Other possibilities, you could also get a remote job blogging, remote job travel blogging, or writing content creation stuff for marketing companies so that you can get some kind of income.

 

Exchange Programs:

I’ve even heard of programs where you can exchange homes for a period of time with someone else in a different country. Like, they’ll come live at your home in your country, and you get to live at their home, in their country. I think there is even house-sitting opportunities. There are nanny opportunities...though I think those programs prefer younger people. But hey, maybe you can find a nanny job where the parents really want their children to learn Spanish?

 

Obviously with all the above suggestions, research and thoroughly vet each program and company to make sure they aren’t scams.
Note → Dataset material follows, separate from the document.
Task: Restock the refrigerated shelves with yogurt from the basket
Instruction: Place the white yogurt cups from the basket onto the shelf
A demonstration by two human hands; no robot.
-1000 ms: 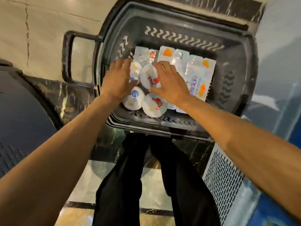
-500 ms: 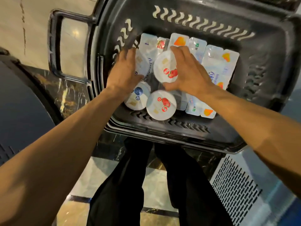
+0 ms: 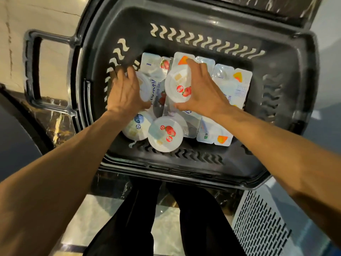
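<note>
Your right grip (image 3: 203, 93) clasped a strawberry yogurt cup (image 3: 177, 85) near the middle of the basket (image 3: 287, 100). Your left grip (image 3: 127, 93) lay spread over a 2nd cup (image 3: 144, 87) by the left wall; whether it held that cup could not be told.

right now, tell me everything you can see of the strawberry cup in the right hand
The strawberry cup is round, lid up, with a whitish translucent plastic lid showing a strawberry picture, a round red label and a beige patch. It lies in the black basket over flat yogurt multipacks. The right hand grips it, fingers over the far rim, thumb at the near edge.
</note>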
There is a lot of legit programs out there, so just be smart about it, prepare, do your research, and apply away!

 

 

Otherwise, you can always just save up money to live on for a few months of travel or living abroad? I’ve been back in the States for the last few years, but I actually plan on traveling and living abroad again for at least one year coming up in fall 2018. I enjoyed teaching back in my younger days, but I’m too impatient nowadays to deal with children and teenagers, lol, so no teaching for me this time. Instead for the past year or so I’ve just been saving up and saving up!! I will have more than enough by the time fall 2018 comes around to just go wherever I feel like going! I’m super excited! It’s a lot of hard work to save up for my upcoming year abroad, but it’s worth it.